§ **Task details**
Where a line of the records contains the word "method", show that line.

Source data:

- - -

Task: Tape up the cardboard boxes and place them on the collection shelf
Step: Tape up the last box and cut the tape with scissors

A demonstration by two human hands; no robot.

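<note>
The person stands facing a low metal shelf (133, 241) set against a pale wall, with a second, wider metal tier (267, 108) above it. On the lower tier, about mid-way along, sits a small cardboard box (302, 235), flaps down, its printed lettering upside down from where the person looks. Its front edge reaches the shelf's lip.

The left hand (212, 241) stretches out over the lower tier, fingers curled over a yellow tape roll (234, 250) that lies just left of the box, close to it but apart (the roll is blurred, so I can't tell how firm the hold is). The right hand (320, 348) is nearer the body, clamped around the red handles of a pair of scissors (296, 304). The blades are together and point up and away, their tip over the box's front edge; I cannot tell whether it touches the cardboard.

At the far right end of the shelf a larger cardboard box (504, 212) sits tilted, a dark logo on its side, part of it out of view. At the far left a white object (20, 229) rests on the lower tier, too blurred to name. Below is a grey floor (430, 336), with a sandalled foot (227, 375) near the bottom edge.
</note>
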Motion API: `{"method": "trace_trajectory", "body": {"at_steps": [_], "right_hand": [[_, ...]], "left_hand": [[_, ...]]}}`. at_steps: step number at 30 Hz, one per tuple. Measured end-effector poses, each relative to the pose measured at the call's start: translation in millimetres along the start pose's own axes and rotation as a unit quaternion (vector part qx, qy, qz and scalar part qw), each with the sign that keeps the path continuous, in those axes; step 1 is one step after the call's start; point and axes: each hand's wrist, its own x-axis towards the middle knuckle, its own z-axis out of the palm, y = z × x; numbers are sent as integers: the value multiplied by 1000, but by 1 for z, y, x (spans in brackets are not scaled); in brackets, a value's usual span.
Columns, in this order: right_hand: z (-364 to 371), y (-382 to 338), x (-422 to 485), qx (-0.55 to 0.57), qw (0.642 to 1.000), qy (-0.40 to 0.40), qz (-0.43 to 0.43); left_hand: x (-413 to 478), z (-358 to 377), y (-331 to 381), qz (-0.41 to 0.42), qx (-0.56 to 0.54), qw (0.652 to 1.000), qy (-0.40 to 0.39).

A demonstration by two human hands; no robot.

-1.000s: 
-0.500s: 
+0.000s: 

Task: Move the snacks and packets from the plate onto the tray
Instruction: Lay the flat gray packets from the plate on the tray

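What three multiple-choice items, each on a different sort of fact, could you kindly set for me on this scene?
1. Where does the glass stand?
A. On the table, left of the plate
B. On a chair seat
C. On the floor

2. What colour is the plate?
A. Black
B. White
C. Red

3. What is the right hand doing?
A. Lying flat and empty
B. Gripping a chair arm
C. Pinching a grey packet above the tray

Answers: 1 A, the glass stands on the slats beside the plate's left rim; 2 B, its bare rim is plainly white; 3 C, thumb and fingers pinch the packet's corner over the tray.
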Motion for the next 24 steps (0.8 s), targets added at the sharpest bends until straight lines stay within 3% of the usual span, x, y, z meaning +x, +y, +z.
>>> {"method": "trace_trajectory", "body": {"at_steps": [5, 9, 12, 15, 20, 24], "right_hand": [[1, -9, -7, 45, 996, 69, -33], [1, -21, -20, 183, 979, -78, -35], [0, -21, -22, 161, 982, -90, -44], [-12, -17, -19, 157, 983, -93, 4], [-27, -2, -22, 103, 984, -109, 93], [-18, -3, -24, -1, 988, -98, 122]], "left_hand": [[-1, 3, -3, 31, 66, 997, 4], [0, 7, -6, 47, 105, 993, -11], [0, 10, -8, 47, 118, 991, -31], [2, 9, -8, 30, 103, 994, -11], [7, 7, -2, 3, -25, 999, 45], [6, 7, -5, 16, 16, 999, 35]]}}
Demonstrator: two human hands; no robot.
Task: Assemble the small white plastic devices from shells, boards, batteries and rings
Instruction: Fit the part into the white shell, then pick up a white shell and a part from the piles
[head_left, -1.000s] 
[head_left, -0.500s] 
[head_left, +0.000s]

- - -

§ **Written response**
Motion API: `{"method": "trace_trajectory", "body": {"at_steps": [_], "right_hand": [[_, ...]], "left_hand": [[_, ...]]}}`. at_steps: step number at 30 Hz, one per tuple. Measured end-effector poses, each relative to the pose measured at the call's start: translation in millimetres along the start pose's own axes and rotation as a unit quaternion (vector part qx, qy, qz and scalar part qw), each with the sign that keeps the path continuous, in those axes; step 1 is one step after the call's start; point and axes: each hand's wrist, its own x-axis towards the middle knuckle, its own z-axis out of the palm, y = z × x; numbers are sent as integers: the value multiplied by 1000, but by 1 for z, y, x (spans in brackets are not scaled); in brackets, a value's usual span.
>>> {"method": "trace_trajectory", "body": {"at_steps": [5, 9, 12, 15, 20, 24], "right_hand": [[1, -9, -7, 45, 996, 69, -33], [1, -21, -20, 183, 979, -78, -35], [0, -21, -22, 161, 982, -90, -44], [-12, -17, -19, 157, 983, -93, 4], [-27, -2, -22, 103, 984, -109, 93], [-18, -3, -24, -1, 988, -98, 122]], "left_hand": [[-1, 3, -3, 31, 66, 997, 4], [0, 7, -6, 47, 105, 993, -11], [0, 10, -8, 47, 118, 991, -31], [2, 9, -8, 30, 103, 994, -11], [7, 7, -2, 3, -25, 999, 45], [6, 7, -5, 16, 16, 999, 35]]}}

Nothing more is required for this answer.